Spikes were recorded during a time window set to start 100 ms before the stimulus onset and ending 200 ms after stimulus offset. ITD was varied in steps of 30 µs, ILD in steps of 5 dB, and frequency in steps of 100 Hz. We averaged the response 
10 randomized repetitions of the same stimulus. The stimulus intensity could be varied independently for each ear using a pair of digitally controlled attenuators (PA4, Tucker Davis Technologies).
All recordings were performed in a double-walled sound-attenuating chamber. Each earphone consisted of a speaker (Knowles 1914) and a microphone (Knowles 1319) encased in a custom-made metal delivery piece (5 mm long and 7 mm diam) that fits the owl's ear canal. The gaps between the earphone assembly and the ear canal were filled with silicone impression material (Gold Velvet II, All American Laboratory). Simultaneous measurement of sound with both the B&K and the Knowles microphones made it possible to translate the voltage output of the Knowles into sound intensity in dB SPL. The Knowles microphones were then used to calibrate the earphone assemblies at the beginning of each experiment. The calibration data contained the amplitudes and phase angles measured in steps of 100 Hz. The computer automatically smoothed irregularities in amplitude and phase of the frequency response of each earphone from 0.5 to 12 kHz.
Data collection
The activity of single neurons in Ov and ICx was recorded extracellularly with tungsten electrodes (1M
, 0.005-in, A-M Systems). Action potentials were amplified, filtered (Amplifier System, µA-200, Beckman Electronic Shop), and converted to transistor-transistor logic (TTL) pulses with a spike discriminator (SD1, Tucker Davis Technologies). The data were stored in a computer via a time converter (ET1, Tucker Davis Technologies) and an A/D converter (DD1, Tucker Davis Technologies) with a sampling rate of 48 kHz and 16-bit resolution.
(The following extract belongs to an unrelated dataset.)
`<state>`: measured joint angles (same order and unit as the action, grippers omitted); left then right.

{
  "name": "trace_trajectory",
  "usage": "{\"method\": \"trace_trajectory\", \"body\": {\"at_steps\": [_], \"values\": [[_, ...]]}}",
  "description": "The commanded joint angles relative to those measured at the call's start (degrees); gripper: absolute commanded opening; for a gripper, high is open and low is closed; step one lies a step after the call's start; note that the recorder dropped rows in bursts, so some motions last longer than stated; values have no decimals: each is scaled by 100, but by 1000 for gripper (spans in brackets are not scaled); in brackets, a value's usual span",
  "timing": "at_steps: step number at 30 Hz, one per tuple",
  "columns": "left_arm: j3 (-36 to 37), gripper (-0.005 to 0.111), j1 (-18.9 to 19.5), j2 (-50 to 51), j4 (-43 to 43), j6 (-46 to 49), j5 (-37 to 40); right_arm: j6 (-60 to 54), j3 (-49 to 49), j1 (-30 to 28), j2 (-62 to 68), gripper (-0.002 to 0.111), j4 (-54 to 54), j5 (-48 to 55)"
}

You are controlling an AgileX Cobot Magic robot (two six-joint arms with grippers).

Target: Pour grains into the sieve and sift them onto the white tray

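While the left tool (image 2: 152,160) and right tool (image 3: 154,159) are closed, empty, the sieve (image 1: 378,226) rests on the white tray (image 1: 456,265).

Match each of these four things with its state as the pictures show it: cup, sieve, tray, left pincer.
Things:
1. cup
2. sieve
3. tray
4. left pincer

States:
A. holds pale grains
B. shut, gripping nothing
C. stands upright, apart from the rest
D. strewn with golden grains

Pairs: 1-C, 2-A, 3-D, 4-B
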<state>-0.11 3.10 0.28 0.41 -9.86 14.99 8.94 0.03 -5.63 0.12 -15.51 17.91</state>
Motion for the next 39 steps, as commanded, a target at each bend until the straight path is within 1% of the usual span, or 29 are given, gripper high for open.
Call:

Ov was localized using stereotaxic coordinates and locating its tonotopically organized region (Proctor 1993; Proctor and Konishi 1997). ICx was localized stereotaxically and by its physiological response properties (Knudsen and Konishi 1978; Peña and Konishi 2000, 2001). The electrodes were advanced with a microdrive (Motion Controller, Model PMC 100, Newport) in steps of 100 µm until the nucleus was reached. The size of the steps was then reduced to 2–4 µm to search and isolate single units. The neurons were recorded every approximately 100 µm in the dorsoventral plane.
The number of impulses obtained for specific values of stimulus parameters such as frequency, ITD and ILD constitutes the raw data in this study. The stimulus parameters were randomly varied during the recording of neural responses. For each Ov and ICx neuron we examined the ITD, ILD, and frequency tuning (Fig. 2). We computed: mean firing rate as a function of ITD (ITD curves), varied in 30-µs steps within a range from –300 to 300 µs (negative ITDs indicate ipsilateral ear leading); mean firing rate as a function of ILD (ILD curves), varied in steps of 5 dB in a range from –30 to 30 dB (negative ILDs mean left ear louder); and mean firing rate as a function of the stimulus frequency changed in steps of 100 Hz at a constant sound intensity of 40 dB SPL (iso-intensity frequency tuning curve).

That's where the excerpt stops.